◆ Your goal: Return the material exactly. Every line must stay as it is.

◆ Supplied data:
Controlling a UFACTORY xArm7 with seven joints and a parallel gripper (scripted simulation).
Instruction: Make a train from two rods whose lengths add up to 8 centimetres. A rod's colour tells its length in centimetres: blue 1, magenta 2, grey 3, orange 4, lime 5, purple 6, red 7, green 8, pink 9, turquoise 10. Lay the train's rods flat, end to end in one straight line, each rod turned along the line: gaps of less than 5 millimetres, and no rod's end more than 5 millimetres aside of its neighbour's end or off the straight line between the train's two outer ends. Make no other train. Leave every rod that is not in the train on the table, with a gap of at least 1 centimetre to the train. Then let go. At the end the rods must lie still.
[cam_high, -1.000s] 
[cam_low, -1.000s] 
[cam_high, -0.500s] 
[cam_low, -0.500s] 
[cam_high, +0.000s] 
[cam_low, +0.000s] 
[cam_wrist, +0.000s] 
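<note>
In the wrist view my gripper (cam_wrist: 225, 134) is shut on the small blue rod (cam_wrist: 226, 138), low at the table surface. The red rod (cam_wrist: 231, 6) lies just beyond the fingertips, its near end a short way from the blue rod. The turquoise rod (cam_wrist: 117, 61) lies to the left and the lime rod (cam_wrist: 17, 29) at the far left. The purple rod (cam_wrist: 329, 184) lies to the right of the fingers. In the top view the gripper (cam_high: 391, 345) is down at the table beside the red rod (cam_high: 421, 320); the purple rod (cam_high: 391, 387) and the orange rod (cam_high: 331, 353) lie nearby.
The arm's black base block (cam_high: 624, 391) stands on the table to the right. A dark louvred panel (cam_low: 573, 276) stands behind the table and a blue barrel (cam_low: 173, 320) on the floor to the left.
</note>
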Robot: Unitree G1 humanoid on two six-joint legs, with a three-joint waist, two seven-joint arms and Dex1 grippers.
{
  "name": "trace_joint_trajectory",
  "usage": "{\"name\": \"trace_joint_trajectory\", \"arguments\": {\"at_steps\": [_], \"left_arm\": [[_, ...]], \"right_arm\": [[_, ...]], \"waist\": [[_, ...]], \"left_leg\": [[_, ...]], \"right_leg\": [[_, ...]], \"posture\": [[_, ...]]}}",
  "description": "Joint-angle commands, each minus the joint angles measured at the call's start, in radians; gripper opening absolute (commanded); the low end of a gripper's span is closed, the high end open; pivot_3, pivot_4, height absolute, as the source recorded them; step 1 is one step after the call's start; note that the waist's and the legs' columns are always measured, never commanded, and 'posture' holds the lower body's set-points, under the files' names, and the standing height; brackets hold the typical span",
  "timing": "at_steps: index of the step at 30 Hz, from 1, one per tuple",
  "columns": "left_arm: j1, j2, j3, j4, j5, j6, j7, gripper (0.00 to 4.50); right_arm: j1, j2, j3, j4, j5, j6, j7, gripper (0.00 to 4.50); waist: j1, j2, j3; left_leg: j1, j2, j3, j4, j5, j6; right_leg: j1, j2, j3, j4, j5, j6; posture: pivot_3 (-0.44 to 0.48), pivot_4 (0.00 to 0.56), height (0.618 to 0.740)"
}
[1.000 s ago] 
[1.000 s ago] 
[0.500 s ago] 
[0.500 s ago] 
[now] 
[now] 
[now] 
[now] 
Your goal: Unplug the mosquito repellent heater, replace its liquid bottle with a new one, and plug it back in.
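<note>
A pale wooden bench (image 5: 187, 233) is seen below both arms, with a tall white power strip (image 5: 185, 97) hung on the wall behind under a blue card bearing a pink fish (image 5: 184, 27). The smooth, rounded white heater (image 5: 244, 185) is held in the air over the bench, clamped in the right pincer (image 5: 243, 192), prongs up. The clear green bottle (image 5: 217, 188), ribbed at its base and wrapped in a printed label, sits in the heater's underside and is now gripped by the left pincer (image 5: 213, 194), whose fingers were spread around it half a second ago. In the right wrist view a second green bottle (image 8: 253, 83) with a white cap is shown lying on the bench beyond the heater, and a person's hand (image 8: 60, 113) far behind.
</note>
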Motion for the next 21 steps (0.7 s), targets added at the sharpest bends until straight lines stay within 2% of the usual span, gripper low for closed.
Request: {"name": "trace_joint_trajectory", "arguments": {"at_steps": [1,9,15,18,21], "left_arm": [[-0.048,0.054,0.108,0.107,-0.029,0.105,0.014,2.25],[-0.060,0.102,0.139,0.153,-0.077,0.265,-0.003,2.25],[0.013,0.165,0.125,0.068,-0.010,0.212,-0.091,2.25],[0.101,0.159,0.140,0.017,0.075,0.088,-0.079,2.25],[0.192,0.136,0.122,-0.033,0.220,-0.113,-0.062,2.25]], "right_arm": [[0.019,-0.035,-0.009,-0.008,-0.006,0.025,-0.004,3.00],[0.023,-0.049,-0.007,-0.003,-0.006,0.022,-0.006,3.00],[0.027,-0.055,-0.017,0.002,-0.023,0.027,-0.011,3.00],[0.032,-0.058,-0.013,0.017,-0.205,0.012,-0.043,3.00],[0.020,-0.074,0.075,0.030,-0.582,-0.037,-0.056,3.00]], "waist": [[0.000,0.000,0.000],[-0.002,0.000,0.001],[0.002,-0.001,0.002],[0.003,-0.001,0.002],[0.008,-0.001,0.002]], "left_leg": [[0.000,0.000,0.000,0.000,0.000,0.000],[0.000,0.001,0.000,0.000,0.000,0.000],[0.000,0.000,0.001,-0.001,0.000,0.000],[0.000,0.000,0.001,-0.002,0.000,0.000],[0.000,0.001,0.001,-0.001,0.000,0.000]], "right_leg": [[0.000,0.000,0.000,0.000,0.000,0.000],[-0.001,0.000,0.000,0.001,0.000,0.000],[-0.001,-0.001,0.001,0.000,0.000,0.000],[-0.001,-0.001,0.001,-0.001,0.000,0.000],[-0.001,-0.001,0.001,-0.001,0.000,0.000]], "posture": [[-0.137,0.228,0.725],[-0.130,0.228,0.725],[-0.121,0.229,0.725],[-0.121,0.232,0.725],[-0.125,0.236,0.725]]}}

◆ Expected answer:
Controlling a UFACTORY xArm7 with seven joints and a parallel gripper (scripted simulation).
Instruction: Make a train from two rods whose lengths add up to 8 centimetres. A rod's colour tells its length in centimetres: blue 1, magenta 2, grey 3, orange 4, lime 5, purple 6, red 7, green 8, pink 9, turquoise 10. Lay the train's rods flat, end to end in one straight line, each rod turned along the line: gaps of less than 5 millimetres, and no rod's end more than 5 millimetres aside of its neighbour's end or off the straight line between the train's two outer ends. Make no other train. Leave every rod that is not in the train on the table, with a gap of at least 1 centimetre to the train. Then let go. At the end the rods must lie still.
[cam_high, -1.000s] 
[cam_low, -1.000s] 
[cam_high, -0.500s] 
[cam_low, -0.500s] 
[cam_high, +0.000s] 
[cam_low, +0.000s] 
[cam_wrist, +0.000s] 
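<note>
In the wrist view my gripper (cam_wrist: 225, 134) is shut on the small blue rod (cam_wrist: 226, 138), low at the table surface. The red rod (cam_wrist: 231, 6) lies just beyond the fingertips, its near end a short way from the blue rod. The turquoise rod (cam_wrist: 117, 61) lies to the left and the lime rod (cam_wrist: 17, 29) at the far left. The purple rod (cam_wrist: 329, 184) lies to the right of the fingers. In the top view the gripper (cam_high: 391, 345) is down at the table beside the red rod (cam_high: 421, 320); the purple rod (cam_high: 391, 387) and the orange rod (cam_high: 331, 353) lie nearby.
The arm's black base block (cam_high: 624, 391) stands on the table to the right. A dark louvred panel (cam_low: 573, 276) stands behind the table and a blue barrel (cam_low: 173, 320) on the floor to the left.
</note>
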Robot: Unitree G1 humanoid on two six-joint legs, with a three-joint waist, two seven-joint arms and Dex1 grippers.
{
  "name": "trace_joint_trajectory",
  "usage": "{\"name\": \"trace_joint_trajectory\", \"arguments\": {\"at_steps\": [_], \"left_arm\": [[_, ...]], \"right_arm\": [[_, ...]], \"waist\": [[_, ...]], \"left_leg\": [[_, ...]], \"right_leg\": [[_, ...]], \"posture\": [[_, ...]]}}",
  "description": "Joint-angle commands, each minus the joint angles measured at the call's start, in radians; gripper opening absolute (commanded); the low end of a gripper's span is closed, the high end open; pivot_3, pivot_4, height absolute, as the source recorded them; step 1 is one step after the call's start; note that the waist's and the legs' columns are always measured, never commanded, and 'posture' holds the lower body's set-points, under the files' names, and the standing height; brackets hold the typical span",
  "timing": "at_steps: index of the step at 30 Hz, from 1, one per tuple",
  "columns": "left_arm: j1, j2, j3, j4, j5, j6, j7, gripper (0.00 to 4.50); right_arm: j1, j2, j3, j4, j5, j6, j7, gripper (0.00 to 4.50); waist: j1, j2, j3; left_leg: j1, j2, j3, j4, j5, j6; right_leg: j1, j2, j3, j4, j5, j6; posture: pivot_3 (-0.44 to 0.48), pivot_4 (0.00 to 0.56), height (0.618 to 0.740)"
}
[1.000 s ago] 
[1.000 s ago] 
[0.500 s ago] 
[0.500 s ago] 
[now] 
[now] 
[now] 
[now] 
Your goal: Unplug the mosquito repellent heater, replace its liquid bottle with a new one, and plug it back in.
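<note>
A pale wooden bench (image 5: 187, 233) is seen below both arms, with a tall white power strip (image 5: 185, 97) hung on the wall behind under a blue card bearing a pink fish (image 5: 184, 27). The smooth, rounded white heater (image 5: 244, 185) is held in the air over the bench, clamped in the right pincer (image 5: 243, 192), prongs up. The clear green bottle (image 5: 217, 188), ribbed at its base and wrapped in a printed label, sits in the heater's underside and is now gripped by the left pincer (image 5: 213, 194), whose fingers were spread around it half a second ago. In the right wrist view a second green bottle (image 8: 253, 83) with a white cap is shown lying on the bench beyond the heater, and a person's hand (image 8: 60, 113) far behind.
</note>
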Motion for the next 21 steps (0.7 s), targets added at the sharpest bends until straight lines stay within 2% of the usual span, gripper low for closed.
Request: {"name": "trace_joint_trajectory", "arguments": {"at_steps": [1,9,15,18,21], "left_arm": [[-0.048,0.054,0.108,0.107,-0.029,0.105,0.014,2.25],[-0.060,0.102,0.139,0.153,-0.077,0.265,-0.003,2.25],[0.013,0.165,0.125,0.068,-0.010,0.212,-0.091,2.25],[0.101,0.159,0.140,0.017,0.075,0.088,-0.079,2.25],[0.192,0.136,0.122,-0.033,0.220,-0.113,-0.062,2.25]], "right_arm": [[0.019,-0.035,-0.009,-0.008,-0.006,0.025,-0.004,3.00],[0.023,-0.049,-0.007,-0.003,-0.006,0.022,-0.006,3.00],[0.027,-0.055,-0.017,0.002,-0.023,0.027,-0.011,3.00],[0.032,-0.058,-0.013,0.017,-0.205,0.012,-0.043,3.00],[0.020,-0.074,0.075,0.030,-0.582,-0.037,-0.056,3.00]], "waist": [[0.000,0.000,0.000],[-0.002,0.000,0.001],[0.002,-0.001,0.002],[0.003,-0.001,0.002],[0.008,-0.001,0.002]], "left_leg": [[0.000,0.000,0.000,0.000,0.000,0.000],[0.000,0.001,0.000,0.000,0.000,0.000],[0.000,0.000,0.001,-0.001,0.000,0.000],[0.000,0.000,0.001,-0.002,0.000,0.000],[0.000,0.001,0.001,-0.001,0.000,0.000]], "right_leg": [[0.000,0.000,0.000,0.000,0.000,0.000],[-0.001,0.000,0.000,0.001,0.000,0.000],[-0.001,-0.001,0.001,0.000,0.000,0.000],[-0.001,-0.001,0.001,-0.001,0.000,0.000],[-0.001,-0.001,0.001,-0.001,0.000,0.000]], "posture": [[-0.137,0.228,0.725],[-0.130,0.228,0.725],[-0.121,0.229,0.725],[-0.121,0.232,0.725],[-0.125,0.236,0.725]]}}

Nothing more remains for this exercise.